The Internal Revenue Service has issued proposed regulations on the shared responsibility for large employers to provide health care coverage under the Affordable Care Act.

The IRS noted that employers may rely on the proposed regulations for guidance until final regulations are issued. In addition, the IRS posted a questions and answers document on its Web site Friday to explain the Employer Shared Responsibility provisions under the Affordable Care Act and the new proposed regulations.

Under the provisions, if employers do not offer affordable health coverage that provides a minimum level of health insurance coverage to their full-time employees, they may be subject to an Employer Shared Responsibility payment if at least one of their full-time employees receives a premium tax credit for purchasing individual coverage on one of the new Affordable Insurance Exchanges.

Businesses that do not provide health insurance coverage may be subject to a penalty of $2,000 per employee per year if over 30 employees are subsidized by the tax credits. Employers need to provide "affordable" coverage that does not cost a single employee over 9.5 percent of their income, although the amount may be more for family coverage.

In order to be subject to the provisions, an employer must have at least 50 full-time employees, or a combination of full-time and part-time employees that is equivalent to at least 50 full-time employees (for example, 100 half-time employees equals 50 full-time employees). A full-time employee is considered to be an individual employed on average at least 30 hours per week.

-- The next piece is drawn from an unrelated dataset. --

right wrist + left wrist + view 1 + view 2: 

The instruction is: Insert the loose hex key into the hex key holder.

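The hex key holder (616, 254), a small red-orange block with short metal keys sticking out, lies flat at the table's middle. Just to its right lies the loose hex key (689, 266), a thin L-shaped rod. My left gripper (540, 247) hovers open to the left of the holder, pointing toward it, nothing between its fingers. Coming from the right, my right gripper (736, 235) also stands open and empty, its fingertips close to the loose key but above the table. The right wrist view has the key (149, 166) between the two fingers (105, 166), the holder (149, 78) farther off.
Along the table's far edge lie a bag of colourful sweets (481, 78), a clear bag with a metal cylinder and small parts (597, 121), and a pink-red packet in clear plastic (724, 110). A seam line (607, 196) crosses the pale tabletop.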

Half-time would be 15 hours per week.

The Employer Shared Responsibility provisions generally go into effect on Jan. 1, 2014, but employers will need to use information about workers they employ during 2013 to determine whether they have enough employees to be subject to the new provisions in 2014. 

In 2014, if an employer meets the 50 full-time employee threshold, the employer generally will be liable for an Employer Shared Responsibility payment only if: (a) The employer does not offer health coverage or offers coverage to less than 95 percent of its full-time employees, and at least one of the full-time employees receives a premium tax credit to help pay for coverage on an insurance exchange; or (b) the employer offers health coverage to at least 95 percent of its full-time employees, but at least one full-time employee receives a premium tax credit to help pay for coverage on an insurance exchange, which may occur because the employer did not offer coverage to that employee or because the coverage the employer offered that employee was either unaffordable to the employee or did not provide minimum value.

After 2014, the rule in part (a) applies to employers that do not offer health coverage or that offer coverage to less than 95 percent of their full time employees and the dependents of those employees.

A public hearing will be held on the proposed regulations on April 23 and is accepting written or electronic comments until March 18.